» DESCRIPTION OF THE TASK
Starting with the first line of the material, reproduce exactly each line up to and including the one that contains "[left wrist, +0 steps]", leaving out every picture.

» DATA SEGMENT

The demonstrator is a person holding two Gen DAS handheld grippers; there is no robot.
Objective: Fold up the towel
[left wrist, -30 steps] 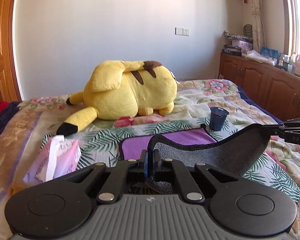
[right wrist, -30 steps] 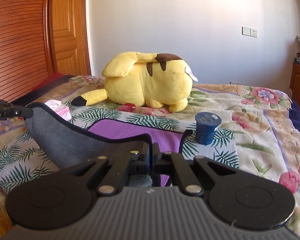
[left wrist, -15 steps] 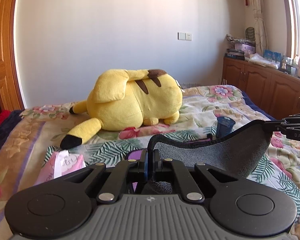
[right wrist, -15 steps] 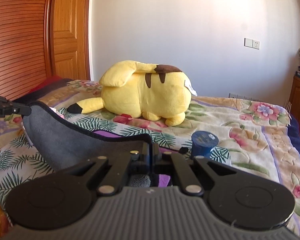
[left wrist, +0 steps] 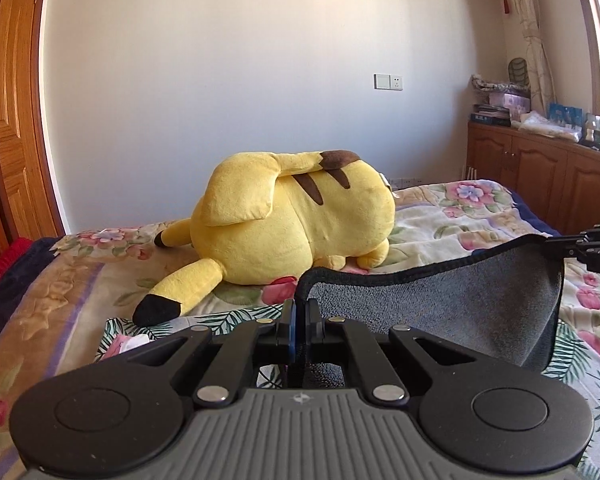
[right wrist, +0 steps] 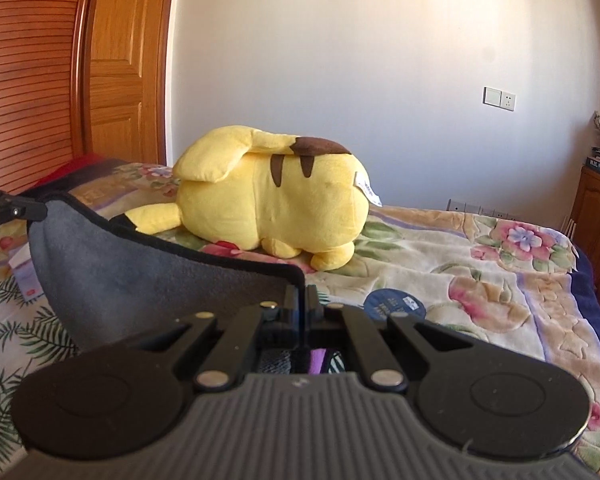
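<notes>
A grey towel (left wrist: 452, 312) with a black hem hangs in the air between my two grippers, above the bed. My left gripper (left wrist: 299, 306) is shut on one top corner. My right gripper (right wrist: 301, 294) is shut on the other top corner, and the towel (right wrist: 140, 276) sags to its left there. The right gripper's tip shows at the right edge of the left wrist view (left wrist: 592, 244). The left gripper's tip shows at the left edge of the right wrist view (right wrist: 12, 212). The towel's lower part is hidden behind the gripper bodies. A sliver of purple cloth (right wrist: 318, 362) shows below the right gripper.
A big yellow plush toy (left wrist: 296, 220) lies on the floral bed cover (right wrist: 480, 264) behind the towel. A blue cup (right wrist: 394, 306) stands just right of the right gripper. A tissue pack (left wrist: 128, 344) lies at the left. Wooden cabinets (left wrist: 548, 176) line the right wall.
Both grippers have risen with the towel corners and moved forward toward the plush toy. The purple cloth and blue cup have dropped mostly out of sight below the grippers.
</notes>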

» RESPONSE
The demonstrator is a person holding two Gen DAS handheld grippers; there is no robot.
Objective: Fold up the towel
[left wrist, -30 steps] 
[right wrist, -30 steps] 
[left wrist, -15 steps] 
[right wrist, -15 steps] 
[left wrist, +0 steps] 

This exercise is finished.